• [REQUIRED WORK]
Restate word for word the lines below that run from the one holding "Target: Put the" through the one holding "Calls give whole", inclusive. Pictures don't belong in the copy.

• [ENTRIES SHOWN]
______

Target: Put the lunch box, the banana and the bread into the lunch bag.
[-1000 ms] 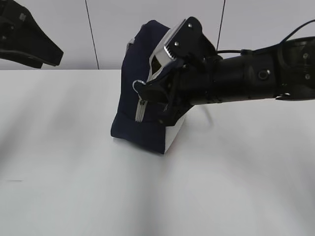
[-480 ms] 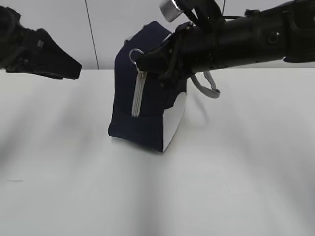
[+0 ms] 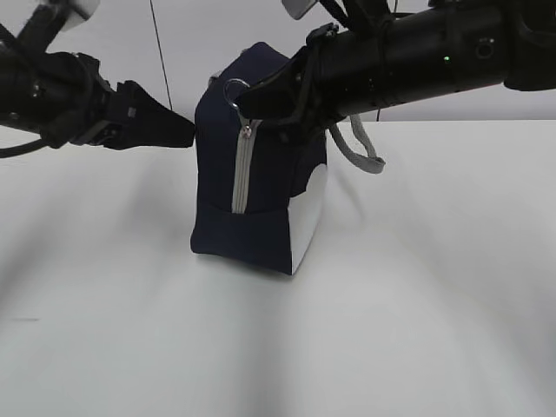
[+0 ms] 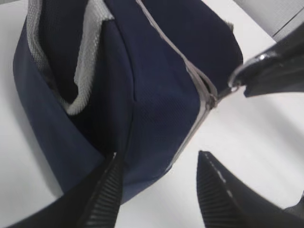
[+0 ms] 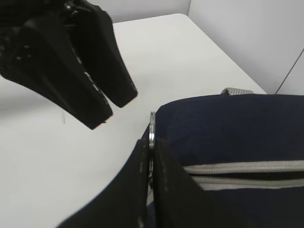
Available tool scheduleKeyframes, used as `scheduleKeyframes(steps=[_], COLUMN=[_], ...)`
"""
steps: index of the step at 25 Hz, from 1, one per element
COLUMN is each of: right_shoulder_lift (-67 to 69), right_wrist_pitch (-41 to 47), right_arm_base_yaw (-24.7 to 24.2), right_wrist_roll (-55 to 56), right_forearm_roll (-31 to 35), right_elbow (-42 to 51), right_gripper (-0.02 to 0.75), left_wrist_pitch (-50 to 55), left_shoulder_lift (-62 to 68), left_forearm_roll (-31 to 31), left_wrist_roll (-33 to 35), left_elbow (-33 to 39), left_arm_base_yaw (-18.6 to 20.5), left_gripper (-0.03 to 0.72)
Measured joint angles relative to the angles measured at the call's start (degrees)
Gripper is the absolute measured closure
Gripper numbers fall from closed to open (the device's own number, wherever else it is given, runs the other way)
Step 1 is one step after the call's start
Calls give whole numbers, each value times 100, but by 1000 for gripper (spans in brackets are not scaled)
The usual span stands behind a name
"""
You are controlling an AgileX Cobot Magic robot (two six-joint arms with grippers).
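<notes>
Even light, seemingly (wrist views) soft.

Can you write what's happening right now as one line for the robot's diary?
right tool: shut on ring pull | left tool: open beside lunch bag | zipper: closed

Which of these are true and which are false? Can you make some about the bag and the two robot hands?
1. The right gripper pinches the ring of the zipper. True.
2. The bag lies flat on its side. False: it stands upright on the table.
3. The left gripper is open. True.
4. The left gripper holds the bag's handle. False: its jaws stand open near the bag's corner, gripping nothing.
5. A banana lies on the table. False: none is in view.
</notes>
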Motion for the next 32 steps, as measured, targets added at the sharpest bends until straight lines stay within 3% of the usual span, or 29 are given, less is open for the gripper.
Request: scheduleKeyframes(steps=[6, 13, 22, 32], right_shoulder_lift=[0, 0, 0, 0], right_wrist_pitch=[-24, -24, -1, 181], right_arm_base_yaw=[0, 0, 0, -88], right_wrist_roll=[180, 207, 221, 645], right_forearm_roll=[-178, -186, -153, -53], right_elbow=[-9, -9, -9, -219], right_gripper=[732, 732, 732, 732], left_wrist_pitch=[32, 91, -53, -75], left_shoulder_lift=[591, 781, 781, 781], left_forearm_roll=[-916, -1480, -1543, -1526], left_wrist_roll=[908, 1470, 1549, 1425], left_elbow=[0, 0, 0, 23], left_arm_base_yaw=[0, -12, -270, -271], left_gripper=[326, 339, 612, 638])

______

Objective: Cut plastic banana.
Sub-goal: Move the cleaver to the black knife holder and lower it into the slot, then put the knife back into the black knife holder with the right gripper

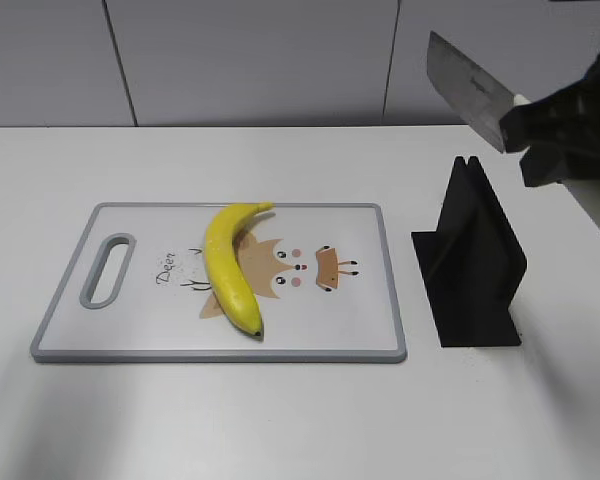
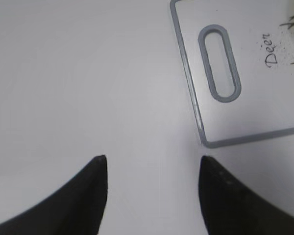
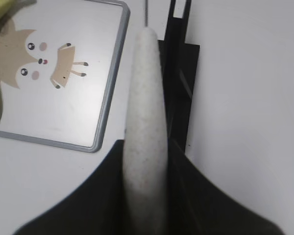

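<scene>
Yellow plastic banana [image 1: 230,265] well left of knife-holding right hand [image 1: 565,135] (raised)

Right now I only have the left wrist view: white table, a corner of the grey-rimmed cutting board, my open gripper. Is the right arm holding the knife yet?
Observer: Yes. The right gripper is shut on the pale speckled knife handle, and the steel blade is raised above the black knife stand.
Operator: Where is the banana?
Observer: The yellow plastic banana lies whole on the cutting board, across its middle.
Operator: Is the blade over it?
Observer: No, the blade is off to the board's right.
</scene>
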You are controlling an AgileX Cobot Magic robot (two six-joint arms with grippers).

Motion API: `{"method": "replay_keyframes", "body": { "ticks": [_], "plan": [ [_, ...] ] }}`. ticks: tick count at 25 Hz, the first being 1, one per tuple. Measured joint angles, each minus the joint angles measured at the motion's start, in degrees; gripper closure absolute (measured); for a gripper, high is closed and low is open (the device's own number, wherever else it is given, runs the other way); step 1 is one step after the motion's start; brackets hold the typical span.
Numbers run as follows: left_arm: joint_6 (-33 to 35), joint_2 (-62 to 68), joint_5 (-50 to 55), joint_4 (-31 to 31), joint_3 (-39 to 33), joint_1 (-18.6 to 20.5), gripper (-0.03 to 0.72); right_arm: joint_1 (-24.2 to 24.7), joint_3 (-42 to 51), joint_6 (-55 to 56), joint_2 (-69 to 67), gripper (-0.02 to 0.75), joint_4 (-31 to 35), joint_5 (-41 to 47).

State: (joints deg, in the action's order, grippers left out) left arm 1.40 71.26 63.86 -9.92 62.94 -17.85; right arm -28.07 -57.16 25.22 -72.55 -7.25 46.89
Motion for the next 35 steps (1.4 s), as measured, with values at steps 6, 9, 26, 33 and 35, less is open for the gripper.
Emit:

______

• [RESULT FOR THIS EXERCISE]
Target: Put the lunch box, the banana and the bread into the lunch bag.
[-1000 ms] 
[-480 ms] 
[+0 ms] 
[+0 ms] 
[+0 ms] 
Available tool scheduleKeyframes, used as `scheduleKeyframes(steps=[_], COLUMN=[_], ...)`
"""
steps: index of the step at 25 Hz, from 1, one per element
COLUMN is each of: right_shoulder_lift (-67 to 69), right_wrist_pitch (-41 to 47), right_arm_base_yaw (-24.7 to 24.2), right_wrist_roll (-55 to 56), right_forearm_roll (-31 to 35), right_elbow (-42 to 51), right_gripper (-0.02 to 0.75), left_wrist_pitch (-50 to 55), left_shoulder_lift (-62 to 68), left_forearm_roll (-31 to 31), left_wrist_roll (-33 to 35), left_elbow (-33 to 39), left_arm_base_yaw (-18.6 to 20.5), left_gripper (-0.03 to 0.72)
Measured joint angles relative to the angles measured at the call's start (degrees)
Gripper is the absolute measured closure
Gripper numbers fall from closed to open (the device's own number, wherever else it is given, runs the other way)
Step 1 is one step after the call's start
Calls give whole numbers, each value times 100, but by 1000 for gripper (spans in brackets are not scaled)

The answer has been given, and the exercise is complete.